La fille se trompe d’entrée dans sa jolie jupe bien plus blanche que le soleil qui revient. Je parierais qu’elle veut des cigarettes. On se regarde. Nos lèvres se figent, le temps de se faire une idée de l’autre. Voilà. Ça n’a pas duré. On a peut-être cru se reconnaître. On a surtout voulu se reconnaître. L’intention amoureuse. Le droit qu’on se donne d’aimer, rassuré par l’éphémère. Maintenant mes cuisses me brûlent un peu. Quel jour sommes-nous pour que les lycéens restent assis. Les mamies vulgaires avec ce cheveu aussi lisse que la pleine lune. La bouche chewing-gum. La lunette de soleil reflète un bleu acide. Le nez comme un lézard heureux sur le mur du visage, aux premières loges, à l’affût du moindre chaud. Pendant ce temps, la lèvre est fermée, et les mains sont sûrement sur les cuisses. On se tourne, parfois, vers la copine aussi blonde, voire davantage. La lèvre dessine la mosaïque de l’âge au bord de la bouche. Un scooter démarre. Les jeunes ont disparu. « Mesdames. – Deux cafés, s’il vous plaît ».
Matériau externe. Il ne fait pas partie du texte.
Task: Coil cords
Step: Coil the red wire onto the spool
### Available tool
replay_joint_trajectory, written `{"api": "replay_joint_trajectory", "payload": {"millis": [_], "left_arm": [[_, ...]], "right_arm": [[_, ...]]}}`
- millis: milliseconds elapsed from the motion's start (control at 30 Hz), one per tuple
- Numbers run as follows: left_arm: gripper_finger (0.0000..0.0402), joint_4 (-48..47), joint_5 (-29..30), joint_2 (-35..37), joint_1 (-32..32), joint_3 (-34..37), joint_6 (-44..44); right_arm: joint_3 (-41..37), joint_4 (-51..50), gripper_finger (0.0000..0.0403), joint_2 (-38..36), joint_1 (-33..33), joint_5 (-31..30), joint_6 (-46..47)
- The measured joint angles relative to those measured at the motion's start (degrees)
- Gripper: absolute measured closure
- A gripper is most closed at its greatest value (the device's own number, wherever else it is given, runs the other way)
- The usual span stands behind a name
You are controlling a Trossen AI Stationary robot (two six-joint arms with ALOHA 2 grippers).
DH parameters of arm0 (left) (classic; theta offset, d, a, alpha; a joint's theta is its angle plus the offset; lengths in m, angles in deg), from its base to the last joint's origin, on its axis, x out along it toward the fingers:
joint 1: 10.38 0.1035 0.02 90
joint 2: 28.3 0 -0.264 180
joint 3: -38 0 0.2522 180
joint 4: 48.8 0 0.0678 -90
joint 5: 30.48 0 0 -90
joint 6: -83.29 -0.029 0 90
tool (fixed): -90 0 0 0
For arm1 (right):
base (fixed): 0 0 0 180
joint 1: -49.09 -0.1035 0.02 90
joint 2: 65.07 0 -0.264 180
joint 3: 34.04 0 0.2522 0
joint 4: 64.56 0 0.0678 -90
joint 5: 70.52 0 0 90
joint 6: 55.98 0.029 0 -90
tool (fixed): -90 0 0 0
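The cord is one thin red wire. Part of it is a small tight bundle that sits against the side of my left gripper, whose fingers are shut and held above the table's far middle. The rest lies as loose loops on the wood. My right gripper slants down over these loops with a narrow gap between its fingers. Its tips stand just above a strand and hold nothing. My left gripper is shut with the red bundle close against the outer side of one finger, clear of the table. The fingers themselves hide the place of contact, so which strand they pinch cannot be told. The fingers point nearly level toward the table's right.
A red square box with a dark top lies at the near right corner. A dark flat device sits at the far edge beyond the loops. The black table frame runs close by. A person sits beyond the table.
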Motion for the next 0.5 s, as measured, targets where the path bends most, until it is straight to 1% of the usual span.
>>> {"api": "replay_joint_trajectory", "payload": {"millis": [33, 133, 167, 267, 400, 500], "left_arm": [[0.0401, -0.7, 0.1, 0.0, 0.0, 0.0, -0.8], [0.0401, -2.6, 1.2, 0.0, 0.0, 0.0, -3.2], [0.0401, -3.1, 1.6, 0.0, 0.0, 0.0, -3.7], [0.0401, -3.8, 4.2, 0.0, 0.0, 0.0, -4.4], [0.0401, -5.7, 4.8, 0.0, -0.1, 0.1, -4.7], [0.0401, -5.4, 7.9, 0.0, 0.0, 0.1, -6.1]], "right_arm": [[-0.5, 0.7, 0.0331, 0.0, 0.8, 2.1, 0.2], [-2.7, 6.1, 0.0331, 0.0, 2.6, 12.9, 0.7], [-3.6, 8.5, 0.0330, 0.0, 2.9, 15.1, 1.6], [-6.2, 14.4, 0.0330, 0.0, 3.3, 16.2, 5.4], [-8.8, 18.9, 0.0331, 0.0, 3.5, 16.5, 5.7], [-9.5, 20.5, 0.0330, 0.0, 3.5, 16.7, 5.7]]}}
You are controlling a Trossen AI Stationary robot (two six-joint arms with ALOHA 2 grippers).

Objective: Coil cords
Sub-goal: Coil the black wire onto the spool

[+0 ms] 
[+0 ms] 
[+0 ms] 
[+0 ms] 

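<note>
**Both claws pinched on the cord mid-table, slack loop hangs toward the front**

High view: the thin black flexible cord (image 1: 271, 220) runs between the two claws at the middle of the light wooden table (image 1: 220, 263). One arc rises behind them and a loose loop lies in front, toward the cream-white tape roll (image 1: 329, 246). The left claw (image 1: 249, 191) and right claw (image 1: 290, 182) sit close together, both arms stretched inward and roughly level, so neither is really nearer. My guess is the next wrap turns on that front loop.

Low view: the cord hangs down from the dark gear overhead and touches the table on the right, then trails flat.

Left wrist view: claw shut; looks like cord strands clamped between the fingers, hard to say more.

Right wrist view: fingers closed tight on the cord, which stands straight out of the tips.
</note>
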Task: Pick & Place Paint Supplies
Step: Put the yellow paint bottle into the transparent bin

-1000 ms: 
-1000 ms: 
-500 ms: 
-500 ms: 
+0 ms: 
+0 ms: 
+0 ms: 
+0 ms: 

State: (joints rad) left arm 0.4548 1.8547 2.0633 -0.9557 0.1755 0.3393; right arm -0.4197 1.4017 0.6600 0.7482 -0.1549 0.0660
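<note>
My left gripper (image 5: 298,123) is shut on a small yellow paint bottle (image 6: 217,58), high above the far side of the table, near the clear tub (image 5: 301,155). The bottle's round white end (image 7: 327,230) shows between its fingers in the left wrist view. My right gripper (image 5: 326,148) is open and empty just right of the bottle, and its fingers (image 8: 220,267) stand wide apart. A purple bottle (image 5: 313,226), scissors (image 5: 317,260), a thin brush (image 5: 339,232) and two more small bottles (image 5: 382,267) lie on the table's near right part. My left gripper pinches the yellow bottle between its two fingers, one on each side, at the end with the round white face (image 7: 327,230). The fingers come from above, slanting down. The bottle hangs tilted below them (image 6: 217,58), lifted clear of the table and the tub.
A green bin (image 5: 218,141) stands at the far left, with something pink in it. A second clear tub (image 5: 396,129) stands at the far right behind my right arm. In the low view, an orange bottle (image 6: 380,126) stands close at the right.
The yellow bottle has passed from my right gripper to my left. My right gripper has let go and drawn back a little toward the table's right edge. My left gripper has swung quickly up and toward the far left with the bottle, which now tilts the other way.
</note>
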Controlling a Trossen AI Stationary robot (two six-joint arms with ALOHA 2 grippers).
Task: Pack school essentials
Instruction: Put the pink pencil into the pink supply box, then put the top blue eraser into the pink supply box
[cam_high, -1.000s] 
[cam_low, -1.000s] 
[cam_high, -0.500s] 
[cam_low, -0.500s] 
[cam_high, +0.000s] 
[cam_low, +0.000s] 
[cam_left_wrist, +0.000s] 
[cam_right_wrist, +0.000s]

Un type s’est assis juste à ma gauche. Les pages de son journal s’affolent. Je devine les doigts fermes sur les mots minuscules alors que le vent me porte le plomb des caractères. Du coup je n’entends plus le reste, à part la grande place qui circule, le petit camion pour la propreté qui stationne au bord du passage piéton, les voitures qui poussent une fois le feu passé au vert, le coloris différent de chaque moteur, le bus imperturbable qui s’arrache à la pente qui monte vers Perrier. La fille qui rit au téléphone, avec ce geste agréable et compliqué de la main droite qui tient l’appareil contre l’oreille gauche : et les assis qui l’observent. Devant : un trentenaire, lunette et barbe courte. Sa bière qui l’attend dans le vacarme microscopique et inversé des bulles d’or qui frétillent d’autant plus qu’il est précisément en train de gratter un jeu à cinq euros sans doute. Un sandwich apparaît à côté des dix centimes qu’il vient d’utiliser, aussi blonds que ses bulles. Un copain le rejoint. Surnoms. L’arrivé renverse son jus du même rouge que la table. Le liquide, qui n’a aucun sens des choses d’aujourd’hui, court jusqu’au téléphone. Ils n’ont pas cillé. Le fautif revient avec du papier couleur de pluie universelle, et puis c’est au tour du serveur, qui pose, par un geste presque magique, une boisson aussi rouge que la première. Les deux garçons reprennent vie. Les jambes se croisent, le dos se cale bien au fond des carreaux en plastique rouges aussi, les bouches recommencent leur conversation, quand elle n’est pas interrompue par un coup de téléphone.

Les fleurs se disputent dans les feuillages vert-neuf. Les marronniers sont de grands chandeliers qui perdent un peu leur cire. Quelques nuages désertent encore là-haut. Je m’engouffre dans la RUE du COMMANDANT ROLLAND.